In a recent paper, one of us (SLA) proposed a new quantum dynamics by
generalizing the fundamental field equations from c--number to unitary
or bi--unitary operator gauge invariance [1].  The approach was motivated by an
investigation of quaternionic quantum mechanics and field theory [2],
and more generally, gives a symplectic dynamics for general
non--commutative degrees of freedom, provided only that multiplication
is associative and there exists a
trace permitting cyclic permutation of the non--commuting variables.

An important ingredient missing from the formalism of [1] was the
proof of the Jacobi identity for the generalized Poisson bracket, of
arbitrary polynomial trace functionals of
fermionic and bosonic quantum variables.  The Jacobi identity is
necessary for the correct incorporation of symmetries.  Specifically, if
${\bf A}$ and ${\bf B}$ are conserved symmetry generators, then the
Jacobi identity implies that their generalized Poisson bracket is also a
conserved symmetry generator.  More generally, because of the Jacobi
identity, we expect total trace symmetry generators, such as the
Poincar\'e  generators, to obey a Lie algebra under the generalized Poisson
bracket operation, which is isomorphic to the Lie algebra under
commutation obeyed by the corresponding abstract generators of
symmetries of the total trace Lagrangian.

In this paper we prove that the Jacobi identity
is indeed satisfied for the formalism of [1].  To keep the paper
self--contained, we define below the ingredients of the formalism
necessary for our proof.  The interested reader should consult [1]
and [2] for further details.
\bigskip
\centerline{\bf 2.  The proof}

One starts by defining a Hilbert space $V_H$ (based either on
complex number or quaternionic scalars) which is the direct sum of a bosonic
space
$V_H^+$ and a fermionic space $V_H^-$.  Next, following Witten [3], one
defines an operator $(-1)^F$ with eigenvalue $+1$ for states in
$V_H^+$ and $-1$ for states in $V_H^-$.
Finally, one needs a trace operation ${\bf Tr}\,{\cal O}$ for a
general operator ${\cal O}$, defined by
 $$
{\bf Tr}~{\cal O}= {\rm
Re}\,Tr\,(-1)^F{\cal O}= {\rm Re} \sum_n~\langle n|(-1)^F{\cal
O}|n\rangle.
\eqno\rm (1)
$$
It is easy to show that the trace ${\bf Tr}$ is non--vanishing only for
operators ${\cal O}$ which commute with $(-1)^F$.
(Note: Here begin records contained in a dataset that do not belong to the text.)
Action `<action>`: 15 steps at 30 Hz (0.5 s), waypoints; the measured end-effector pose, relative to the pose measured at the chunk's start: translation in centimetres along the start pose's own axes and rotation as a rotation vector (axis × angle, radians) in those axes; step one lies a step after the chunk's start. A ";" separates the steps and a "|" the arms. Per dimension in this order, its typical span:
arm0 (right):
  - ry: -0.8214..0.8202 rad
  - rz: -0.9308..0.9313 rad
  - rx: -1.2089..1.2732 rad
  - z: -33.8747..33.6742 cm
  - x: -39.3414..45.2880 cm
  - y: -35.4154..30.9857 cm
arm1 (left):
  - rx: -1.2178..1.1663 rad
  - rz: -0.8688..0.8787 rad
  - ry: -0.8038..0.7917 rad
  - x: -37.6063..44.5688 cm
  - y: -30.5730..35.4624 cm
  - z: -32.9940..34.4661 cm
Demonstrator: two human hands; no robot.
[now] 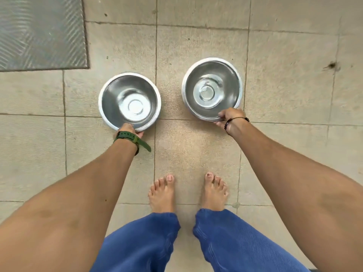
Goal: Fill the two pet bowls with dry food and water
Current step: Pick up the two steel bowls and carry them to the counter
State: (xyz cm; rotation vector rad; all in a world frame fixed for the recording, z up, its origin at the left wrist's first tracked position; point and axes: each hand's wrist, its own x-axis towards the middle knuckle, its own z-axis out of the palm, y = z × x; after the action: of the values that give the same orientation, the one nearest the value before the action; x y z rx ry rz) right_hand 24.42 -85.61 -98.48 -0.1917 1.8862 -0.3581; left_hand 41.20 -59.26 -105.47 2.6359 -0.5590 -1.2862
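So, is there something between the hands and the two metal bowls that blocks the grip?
Nothing visible does. The left hand already grips the near rim of the left steel bowl, and the right hand grips the near rim of the right steel bowl. Both bowls look empty on the tiled floor.

The 2 bowls, left (pixel 129 102) and right (pixel 212 89), are shiny silver with white rims, on beige floor tiles (pixel 284 79) with darker grout lines, near a grey mat (pixel 42 32) striped in pale diagonals, a green watch strap (pixel 133 139), a black bead bracelet (pixel 228 122) and blue ribbed trousers (pixel 225 244).
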 end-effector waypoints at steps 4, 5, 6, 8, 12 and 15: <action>0.006 0.000 0.165 -3.4 -4.0 -1.1 | 0.025 -0.093 0.111 -0.3 1.5 -1.0; 0.010 0.002 0.212 -4.8 -5.7 -1.7 | 0.019 -0.072 0.076 -0.3 1.6 -1.7; 0.008 -0.005 0.245 -6.0 -7.2 -2.3 | 0.014 0.036 0.066 0.2 1.2 -1.1; 0.002 -0.029 0.296 -9.3 -11.0 -3.8 | 0.121 0.157 0.083 -0.3 0.6 -0.2; 0.027 -0.088 0.463 -16.3 -20.0 -7.5 | -0.223 0.094 -0.259 -5.7 10.4 -9.1; 0.062 -0.148 0.591 -21.4 -27.6 -9.9 | -0.709 0.007 -0.264 -17.7 34.3 -24.0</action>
State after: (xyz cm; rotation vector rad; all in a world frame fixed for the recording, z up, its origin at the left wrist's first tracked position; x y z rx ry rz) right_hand 13.25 -83.20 -64.05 0.0815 1.7492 -1.0093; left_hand 41.13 -84.30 -67.59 1.8991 -0.0978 -1.4914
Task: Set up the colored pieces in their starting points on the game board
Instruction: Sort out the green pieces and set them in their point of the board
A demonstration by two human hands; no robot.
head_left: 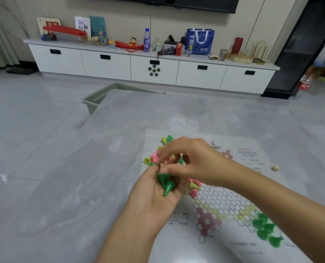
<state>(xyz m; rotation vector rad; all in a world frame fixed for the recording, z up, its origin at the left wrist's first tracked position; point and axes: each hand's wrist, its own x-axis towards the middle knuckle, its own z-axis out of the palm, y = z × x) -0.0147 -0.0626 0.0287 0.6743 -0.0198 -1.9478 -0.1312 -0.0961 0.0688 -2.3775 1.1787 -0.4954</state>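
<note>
A glossy grey marble-look table (66,186) spreads under me, and on it lies the thin white paper game board (233,205) printed with a star of small hexagonal cells. My left hand (157,198) is cupped palm-up over the board's left edge, its fingers curled loosely around a few smooth green plastic cone pieces (166,184). My right hand (194,162) reaches across above it, thumb and fingertips pressed together; what they pinch I cannot tell. A loose heap of pink, yellow and green cones (154,158) lies just beyond my hands. Five green cones (266,228) stand in the board's near-right star point.
</note>
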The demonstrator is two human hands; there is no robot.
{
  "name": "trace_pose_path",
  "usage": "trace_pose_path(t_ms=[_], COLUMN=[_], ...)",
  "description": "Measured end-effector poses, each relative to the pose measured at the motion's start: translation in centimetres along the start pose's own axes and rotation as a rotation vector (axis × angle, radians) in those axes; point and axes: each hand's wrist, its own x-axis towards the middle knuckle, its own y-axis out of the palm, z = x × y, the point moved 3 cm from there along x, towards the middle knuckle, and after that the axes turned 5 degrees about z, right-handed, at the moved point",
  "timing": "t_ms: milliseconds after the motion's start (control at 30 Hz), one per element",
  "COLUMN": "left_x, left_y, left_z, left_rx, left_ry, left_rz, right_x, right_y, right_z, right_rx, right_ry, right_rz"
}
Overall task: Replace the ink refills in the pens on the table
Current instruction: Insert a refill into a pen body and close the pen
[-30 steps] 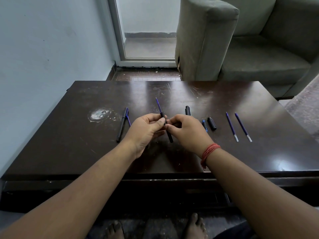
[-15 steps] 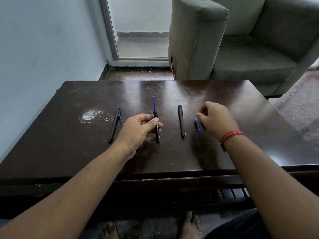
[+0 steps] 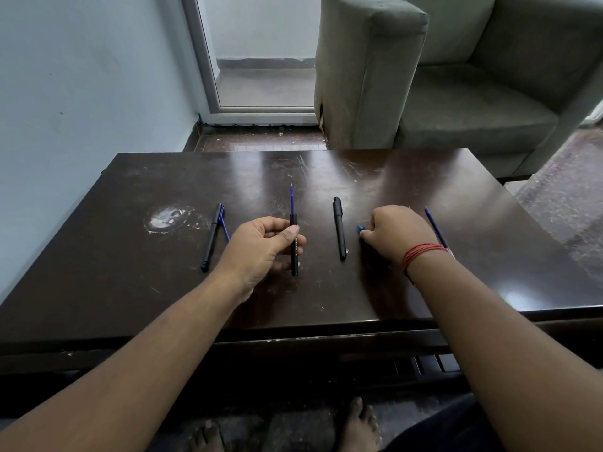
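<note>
My left hand point(image 3: 264, 247) grips a black pen barrel point(image 3: 294, 252) held upright, with a blue refill point(image 3: 292, 200) sticking out of its far end. My right hand point(image 3: 396, 234) rests on the dark table point(image 3: 130, 288) to the right, fingers pinched on a small blue pen part point(image 3: 360, 229). A capped black pen point(image 3: 339, 228) lies between my hands. At the left lies another black pen point(image 3: 211, 238) with a blue refill point(image 3: 224, 228) beside it. A loose blue refill point(image 3: 435, 228) lies beyond my right wrist, partly hidden.
A white scuff mark point(image 3: 166, 218) stains the table's left part. A grey armchair point(image 3: 424, 70) stands behind the table at the right. A pale wall runs along the left, a glass door point(image 3: 261, 50) behind. My bare feet show under the table's front edge.
My hands have parted: the right one left the barrel and moved right, down onto the small blue part. The left hand keeps the barrel with the refill, now more upright.
</note>
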Motion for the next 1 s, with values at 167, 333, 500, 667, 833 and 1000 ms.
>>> trace_pose_path(t_ms=[167, 333, 500, 667, 833, 1000], left_x=[0.0, -0.1, -0.2, -0.1, 0.0, 0.0], left_y=[0.1, 0.2, 0.5, 0.7, 0.6, 0.6], left_z=[-0.1, -0.3, -0.3, -0.1, 0.1, 0.1], left_rx=[0.13, 0.454, 0.533, 0.586, 0.605, 0.627], left_ry=[0.042, 0.184, 0.208, 0.237, 0.241, 0.242], left_rz=[0.006, -0.006, 0.007, 0.019, 0.021, 0.024], right_x=[-0.9, -2.4, -2.9, -3.0, -3.2, -3.3], right_y=[-1.8, -2.3, -3.2, -3.2, -3.5, -3.5], right_z=[0.4, 1.6, 2.0, 2.5, 2.5, 2.8], right_rx=[0.27, 1.044, 1.185, 1.087, 1.054, 0.995], right_ry=[-0.092, -0.233, -0.309, -0.323, -0.316, -0.33], right_rz=[-0.194, -0.094, -0.143, -0.153, -0.175, -0.164])
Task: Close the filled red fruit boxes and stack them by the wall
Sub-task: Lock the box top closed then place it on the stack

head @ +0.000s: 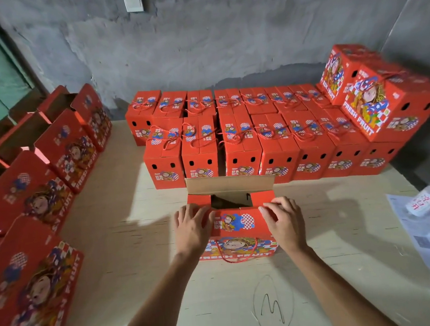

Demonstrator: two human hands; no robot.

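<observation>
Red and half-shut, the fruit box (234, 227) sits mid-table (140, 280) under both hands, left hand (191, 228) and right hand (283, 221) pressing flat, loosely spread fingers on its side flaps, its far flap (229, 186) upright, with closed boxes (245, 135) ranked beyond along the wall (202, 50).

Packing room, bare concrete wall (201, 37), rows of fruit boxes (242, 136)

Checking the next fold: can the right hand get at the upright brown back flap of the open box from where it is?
Probably yes. The right hand rests on the open box at its right top edge, and the back flap stands upright just beyond its fingers. Nothing lies between them.
</observation>
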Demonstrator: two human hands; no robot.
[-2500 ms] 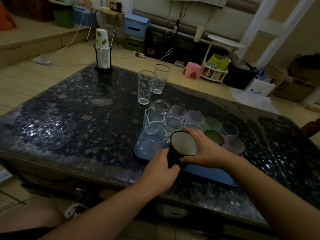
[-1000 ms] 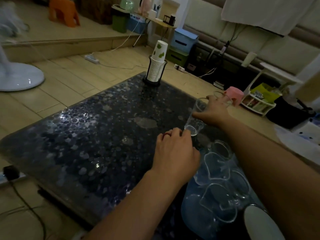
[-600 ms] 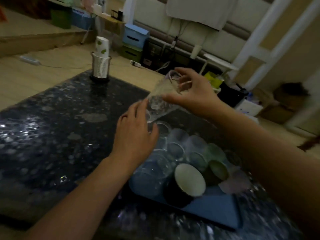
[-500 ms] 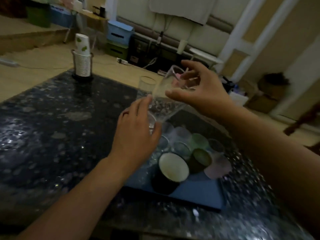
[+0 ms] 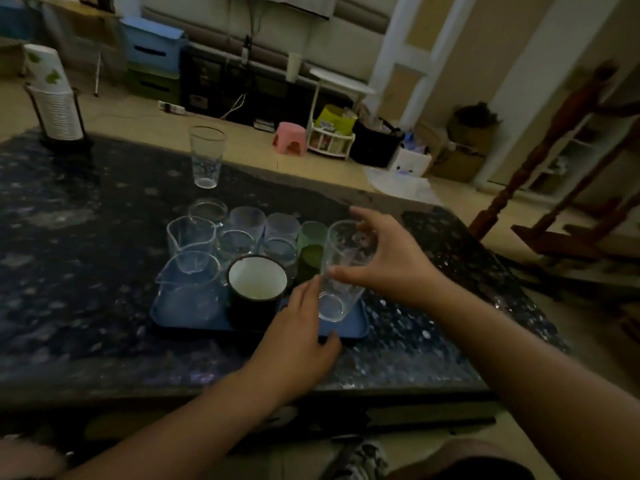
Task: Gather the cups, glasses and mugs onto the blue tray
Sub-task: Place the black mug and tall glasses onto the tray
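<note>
The blue tray (image 5: 173, 318) lies on the dark table, crowded with several clear glasses, two glass jugs (image 5: 188, 237), green cups (image 5: 311, 237) and a black mug (image 5: 256, 289) with a white inside. My right hand (image 5: 388, 261) grips a tall clear glass (image 5: 343, 271) and holds it, slightly tilted, at the tray's right front corner. My left hand (image 5: 298, 337) rests at the tray's front edge, its fingers touching the lower part of that glass. A second tall clear glass (image 5: 206, 157) stands alone on the table behind the tray.
A holder with stacked paper cups (image 5: 55, 102) stands at the table's far left corner. Beyond the table, on the floor, are a pink stool (image 5: 290, 138), a white rack and boxes. A wooden chair (image 5: 568, 188) stands to the right.
My right hand has brought the tall glass down from mid-air to the tray's right front corner. My left hand followed it and now touches its base.
</note>
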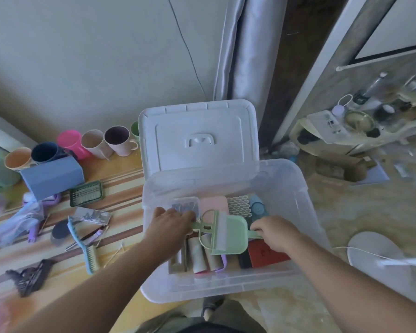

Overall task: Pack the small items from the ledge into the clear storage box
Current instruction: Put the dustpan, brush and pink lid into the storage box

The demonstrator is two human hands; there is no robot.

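The clear storage box (228,282) sits at the right end of the ledge (120,188), its white lid (197,138) propped up at the far side. Inside it I hold a green dustpan set (223,233): my left hand (172,223) grips its left handle, my right hand (273,233) pinches the right one. Cups (117,140), a blue box (52,176) and a brush (87,246) lie left on the ledge.

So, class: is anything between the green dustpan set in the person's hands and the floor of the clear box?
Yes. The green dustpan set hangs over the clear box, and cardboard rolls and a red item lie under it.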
Let $\{q_r(t)\}$ be a set of time--dependent quantum variables, which
act as operators on the underlying Hilbert space, with each individual
$q_r$ of either bosonic or fermionic type, defined respectively as
commuting, or anti--commuting with $(-1)^F$.  No other {\it a priori}
assumptions about commutativity of the $q_r$ are made.  The
Lagrangian ${\bf L}[\{q_r\},\{\dot q_r\}]$ is then defined as the trace of a
polynomial function of $\{q_r(t)\}$ and its time derivative $\{\dot
q_r(t)\}$, or as a suitable limit of such functions.  The action
${\bf S}$ is defined as the time integral
of ${\bf L}$, and generalizations of the Euler--Lagrange equations
follow from the requirement that $\delta {\bf S} = 0$ for arbitrary
(same--type) variations of the operators.  Derivatives of ${\bf L}$ with
respect to $q_r$ and $\dot q_r$ are defined by writing the variation
of ${\bf L}$, for infinitesimal variations in the $\{q_r\}$, in the form,
$$
\delta {\bf L} = {\bf Tr}~\sum_r~\left({\delta{\bf L}\over\delta q_r}~\delta
q_r
+{\delta{\bf L}\over\delta\dot q_r}~\delta\dot q_r\right)~,
\eqno\rm (2)
$$
where cyclic permutations of operators inside ${\bf Tr}$ have been used
to order $\delta q_r$ and $\delta\dot q_r$ to the right.  The momentum
$p_r$ conjugate to $q_r$ is defined by
$$
{{\delta {\bf L}}\over{\delta \dot q_r}}=p_r~,
\eqno\rm (3)
$$
and the Hamiltonian ${\bf H}$ is given by
$$
{\bf H}={\bf Tr}~\sum_r~p_r\dot q_r-{\bf L}~.
\eqno\rm (4)
$$

The generalized Poisson bracket of two trace functionals ${\bf
A}[\{q_r\},\{p_r\}]$ and ${\bf B}[\{q_r\},\{p_r\}]$ is then defined as
$$
{\bf \{A,B\}}\equiv{\bf Tr}\sum_r~\epsilon_r\left({\delta{\bf A}\over\delta
q_r}~{\delta{\bf B}\over\delta p_r}-{\delta{\bf B}\over\delta
q_r}~{\delta{\bf A}\over\delta p_r}\right)~,
\eqno\rm (5)
$$
with $\epsilon_r = +1 $ if $q_r$ is bosonic, and $\epsilon_r=-1$ if $q_r$
is fermionic.

The purpose of this paper is to prove that for the formalism defined above,
the Jacobi identity is satisfied.
That is, if ${\bf A}[\{q_r\},\{p_r\}],~{\bf
B}[\{q_r\},\{p_r\}]$, and ${\bf C}[\{q_r\},\{p_r\}]$ are arbitrary polynomial
trace functionals of the operator arguments $\{q_r\}, \{p_r\}$, then,
$$
{\bf [A,B,C]}\equiv {\bf\{A,\{B,C\}\}}+{\bf \{B,\{C,A\}\}}+{\bf
\{C,\{A,B\}\}}~= 0.
\eqno\rm (6)
$$

We first attempted to check or find a counter--example to Eq.~(6) by
generating many computer examples, and using a computer algorithm based
on the manipulation of strings of integer labels to test the Jacobi
identity.  After many successful verifications on the computer, we
found the analytic proof which we present below.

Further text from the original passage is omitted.